───── TASK INPUTS ─────
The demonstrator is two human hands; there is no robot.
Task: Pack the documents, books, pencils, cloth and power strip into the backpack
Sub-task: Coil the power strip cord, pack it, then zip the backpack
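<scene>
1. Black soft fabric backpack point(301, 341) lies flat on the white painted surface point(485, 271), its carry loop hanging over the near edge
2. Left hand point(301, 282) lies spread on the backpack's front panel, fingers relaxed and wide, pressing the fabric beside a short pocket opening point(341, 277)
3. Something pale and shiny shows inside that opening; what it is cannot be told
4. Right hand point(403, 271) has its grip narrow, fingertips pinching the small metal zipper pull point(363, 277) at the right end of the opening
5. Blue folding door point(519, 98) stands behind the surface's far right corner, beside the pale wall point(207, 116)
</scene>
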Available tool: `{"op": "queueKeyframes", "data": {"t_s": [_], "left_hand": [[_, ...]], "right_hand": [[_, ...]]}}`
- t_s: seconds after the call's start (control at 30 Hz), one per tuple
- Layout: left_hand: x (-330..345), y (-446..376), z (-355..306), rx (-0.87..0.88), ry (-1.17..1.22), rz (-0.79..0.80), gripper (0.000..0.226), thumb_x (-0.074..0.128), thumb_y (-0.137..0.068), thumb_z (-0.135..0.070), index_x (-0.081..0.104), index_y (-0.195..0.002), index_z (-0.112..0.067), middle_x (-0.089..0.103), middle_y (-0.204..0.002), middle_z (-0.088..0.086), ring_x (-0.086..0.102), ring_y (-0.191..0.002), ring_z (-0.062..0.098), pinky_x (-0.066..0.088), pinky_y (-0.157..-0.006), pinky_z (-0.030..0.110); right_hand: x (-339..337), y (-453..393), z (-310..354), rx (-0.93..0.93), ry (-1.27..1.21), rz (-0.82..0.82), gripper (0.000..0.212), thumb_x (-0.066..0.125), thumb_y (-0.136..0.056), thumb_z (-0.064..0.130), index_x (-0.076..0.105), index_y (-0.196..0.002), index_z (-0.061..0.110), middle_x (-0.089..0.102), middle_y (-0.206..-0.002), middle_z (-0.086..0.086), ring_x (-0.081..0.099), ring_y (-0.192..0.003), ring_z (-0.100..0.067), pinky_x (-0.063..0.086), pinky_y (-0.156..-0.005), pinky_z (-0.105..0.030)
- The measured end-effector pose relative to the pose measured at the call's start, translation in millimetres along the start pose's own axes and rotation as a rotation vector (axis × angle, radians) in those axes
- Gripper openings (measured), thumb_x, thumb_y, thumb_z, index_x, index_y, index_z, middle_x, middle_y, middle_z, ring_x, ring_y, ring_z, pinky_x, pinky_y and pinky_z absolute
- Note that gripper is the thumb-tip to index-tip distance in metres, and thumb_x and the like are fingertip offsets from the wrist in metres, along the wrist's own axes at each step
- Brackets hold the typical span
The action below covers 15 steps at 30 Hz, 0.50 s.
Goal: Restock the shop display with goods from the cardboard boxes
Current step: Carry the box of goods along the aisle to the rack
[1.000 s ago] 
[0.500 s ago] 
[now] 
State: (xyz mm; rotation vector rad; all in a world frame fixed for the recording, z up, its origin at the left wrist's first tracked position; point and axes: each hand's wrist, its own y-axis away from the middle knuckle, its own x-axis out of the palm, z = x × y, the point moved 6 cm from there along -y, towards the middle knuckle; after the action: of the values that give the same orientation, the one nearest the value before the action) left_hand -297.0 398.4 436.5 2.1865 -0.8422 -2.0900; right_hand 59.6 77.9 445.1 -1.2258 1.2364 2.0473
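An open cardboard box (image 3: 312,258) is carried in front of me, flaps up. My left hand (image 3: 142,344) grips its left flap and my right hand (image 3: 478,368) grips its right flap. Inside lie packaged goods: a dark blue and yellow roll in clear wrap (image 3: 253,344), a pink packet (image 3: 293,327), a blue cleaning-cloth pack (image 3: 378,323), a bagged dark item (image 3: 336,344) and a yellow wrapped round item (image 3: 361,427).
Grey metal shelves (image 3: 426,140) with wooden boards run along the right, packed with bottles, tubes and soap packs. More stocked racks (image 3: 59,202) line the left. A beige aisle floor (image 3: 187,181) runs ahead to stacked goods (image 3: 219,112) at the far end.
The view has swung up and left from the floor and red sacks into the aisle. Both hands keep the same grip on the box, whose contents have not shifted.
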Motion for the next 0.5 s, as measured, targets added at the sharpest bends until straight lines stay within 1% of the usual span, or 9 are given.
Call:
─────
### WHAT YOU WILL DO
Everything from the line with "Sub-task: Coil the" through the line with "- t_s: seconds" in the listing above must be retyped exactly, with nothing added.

### SOLUTION TO THIS EXERCISE
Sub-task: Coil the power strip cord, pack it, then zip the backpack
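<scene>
1. Black soft fabric backpack point(301, 341) lies flat on the white painted surface point(485, 271), its carry loop hanging over the near edge
2. Left hand point(301, 282) lies spread on the backpack's front panel, fingers relaxed and wide, pressing the fabric beside a short pocket opening point(341, 277)
3. Something pale and shiny shows inside that opening; what it is cannot be told
4. Right hand point(403, 271) has its grip narrow, fingertips pinching the small metal zipper pull point(363, 277) at the right end of the opening
5. Blue folding door point(519, 98) stands behind the surface's far right corner, beside the pale wall point(207, 116)
</scene>
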Available tool: `{"op": "queueKeyframes", "data": {"t_s": [_], "left_hand": [[_, ...]], "right_hand": [[_, ...]]}}`
- t_s: seconds after the call's start (control at 30 Hz), one per tuple

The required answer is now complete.